- by Cathy Hird
Urban fantasy is a genre on the rise, in part because people get into the story through places they know. But not everyone lives in a city. With my newest novel, Fractured: When Shadows Arise, I asked myself what would take place in a contemporary fantasy set here in Grey County.
People say "write what you know" so the story is based on a farm where bedrock rises in the pasture with forest beside it. Thick fence rows cross the landscape. Some of my favorite spots appear in the story: we visit Delphi Point twice.
What I did not realize when I set the story here was that the landscape would become more than a setting for the action. The land becomes an actor in the story.
For example, fractured limestone influences the shape of this story. The escarpment runs across the back of our land, and the bedrock that rises in the pasture is this kind of rock. Water drains from our fields under a pile of rock from which the music of flowing water echoes, then the stream disappears through cracks in the bedrock. The water joins a river in the valley a kilometer away.
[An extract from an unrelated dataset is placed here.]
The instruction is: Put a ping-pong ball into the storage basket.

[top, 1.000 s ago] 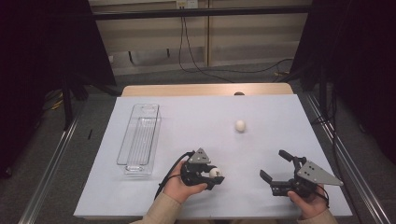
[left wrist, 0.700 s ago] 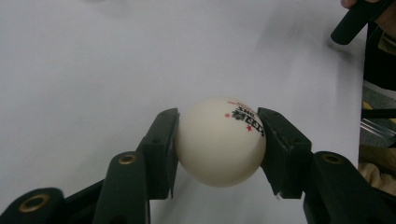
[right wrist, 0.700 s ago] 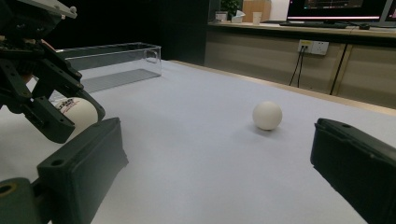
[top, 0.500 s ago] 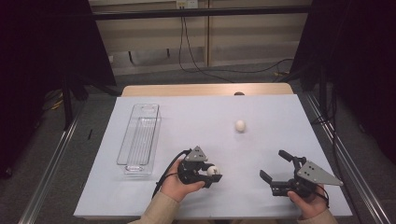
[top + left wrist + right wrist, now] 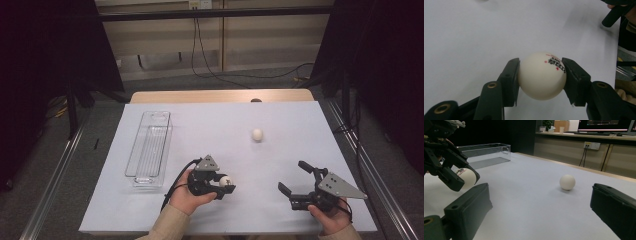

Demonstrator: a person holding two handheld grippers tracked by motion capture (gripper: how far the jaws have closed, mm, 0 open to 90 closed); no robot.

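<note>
My left gripper [image 5: 225,183] is shut on a white table-tennis ball [image 5: 541,75] with red and black print; both pads press its sides just above the white table. From the right gripper view the same ball [image 5: 466,177] shows between those jaws at the left. A second white ball [image 5: 257,134] lies loose on the table farther back, right of centre, and appears as the plain ball [image 5: 567,182] ahead of my right gripper [image 5: 294,179]. That gripper rests near the front right edge, jaws wide apart, nothing between them.
A long clear plastic tray [image 5: 149,150] stands lengthwise on the left part of the white table [image 5: 220,125]. A wooden strip runs along the far edge. Cables hang behind the table, with metal rails on both sides.
The left hand has shifted slightly toward the left with the ball held. The right gripper and the loose ball have stayed where they were.
</note>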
In ordinary life, this makes me conscious of the way surface water can flow unfiltered into deep aquafers. In the story, these fractures in the fabric of the land invited me to ponder what might rise up through them from worlds deep in the earth. I turned to Celtic mythology to respond to the question the land asked, and imagine the hollow hills beneath where elves live, and deeper lands with living shadow creatures.
The minerals common to our area are calcium and magnesium, so that we can find the crystal dolomite here. But calcium and magnesium are also the minerals in our body that enable the transfer of messages between neurons. The geology of our land got me asking, "What if energy could move through the earth as it does through our bodies?"
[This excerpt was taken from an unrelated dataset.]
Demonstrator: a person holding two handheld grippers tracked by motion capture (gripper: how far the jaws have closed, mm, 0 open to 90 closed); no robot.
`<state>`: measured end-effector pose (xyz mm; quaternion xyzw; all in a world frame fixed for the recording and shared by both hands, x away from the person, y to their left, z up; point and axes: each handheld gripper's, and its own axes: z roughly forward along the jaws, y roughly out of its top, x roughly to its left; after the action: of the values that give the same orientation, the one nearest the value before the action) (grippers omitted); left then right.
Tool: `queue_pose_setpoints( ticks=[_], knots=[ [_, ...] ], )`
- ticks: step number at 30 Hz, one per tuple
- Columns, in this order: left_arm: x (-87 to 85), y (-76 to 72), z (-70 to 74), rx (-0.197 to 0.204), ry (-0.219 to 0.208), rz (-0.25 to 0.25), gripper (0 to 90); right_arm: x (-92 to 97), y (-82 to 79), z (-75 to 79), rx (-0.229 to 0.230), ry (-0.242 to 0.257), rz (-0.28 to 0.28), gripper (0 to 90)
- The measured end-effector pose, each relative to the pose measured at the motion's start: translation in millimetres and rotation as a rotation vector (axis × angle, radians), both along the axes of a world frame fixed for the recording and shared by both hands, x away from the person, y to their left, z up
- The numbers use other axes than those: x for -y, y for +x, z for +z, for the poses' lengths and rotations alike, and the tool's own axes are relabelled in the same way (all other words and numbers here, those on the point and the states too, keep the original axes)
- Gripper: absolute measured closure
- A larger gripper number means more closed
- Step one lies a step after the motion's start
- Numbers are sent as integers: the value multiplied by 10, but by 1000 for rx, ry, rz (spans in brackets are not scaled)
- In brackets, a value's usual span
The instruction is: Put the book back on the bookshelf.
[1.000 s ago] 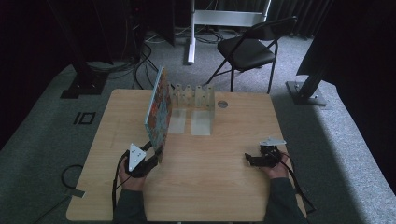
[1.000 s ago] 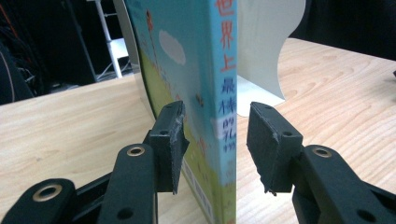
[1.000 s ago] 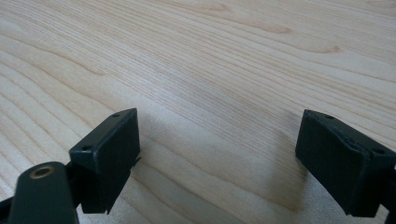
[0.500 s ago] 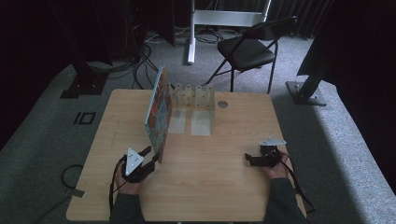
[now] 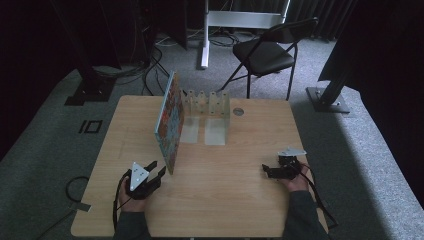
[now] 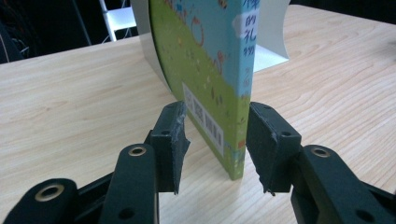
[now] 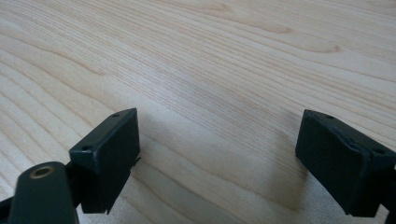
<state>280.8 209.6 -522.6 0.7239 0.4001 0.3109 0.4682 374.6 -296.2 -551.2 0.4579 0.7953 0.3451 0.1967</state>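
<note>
A thin picture book [image 5: 170,120] stands upright on edge on the wooden table [image 5: 235,205], its far end by a clear slotted rack [image 5: 207,102]. My left gripper [image 5: 156,170] sits at the book's near end. In the left gripper view the book's lower corner [image 6: 210,79] lies between the pads [image 6: 173,140] of that gripper [image 6: 218,114]. A gap shows on the cover side, and the other pad sits close to the spine. My right gripper [image 5: 267,171] rests low at the table's right. It [image 7: 219,135] stands wide open over bare wood.
The rack's white base plates [image 5: 216,132] lie flat beside the book. A small round grommet [image 5: 238,112] sits near the table's far edge. Beyond the table stand a folding chair [image 5: 265,52], stand legs and floor cables.
My left gripper has drawn back slightly toward the table's front edge, with the book still upright. The right gripper has stayed where it was.
</note>
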Motion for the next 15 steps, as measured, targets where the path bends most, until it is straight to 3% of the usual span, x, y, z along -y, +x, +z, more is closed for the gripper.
queue_pose_setpoints(
  ticks=[10,15],
  knots=[
    [-51,24,-78,-81,35,42,587,0,0,0,0,0,0,134],
    [-93,22,-99,-98,45,57,587,0,-1,0,0,0,0,134]
  ],
)
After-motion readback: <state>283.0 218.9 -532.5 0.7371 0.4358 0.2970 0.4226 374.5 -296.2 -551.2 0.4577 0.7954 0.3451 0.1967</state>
As I grounded the novel here, I remembered this is traditional Ojibway territory. A young man with a mother from a local reserve and a father who is Metis stepped into the story.
As I wrote of places I walk and work, the structure of the landscape affected the progress of the story. I was reminded that land is not just a thing that is under our feet. Land is alive and shapes us as it shaped my novel.
The story begins with a grade twelve student stepping onto the rail trail outside Thornbury. But that spot becomes a liminal place, a threshold into a world that runs by different rules than what she learned in school. In this novel, we are invited to enter our landscape and imagine where we might end up.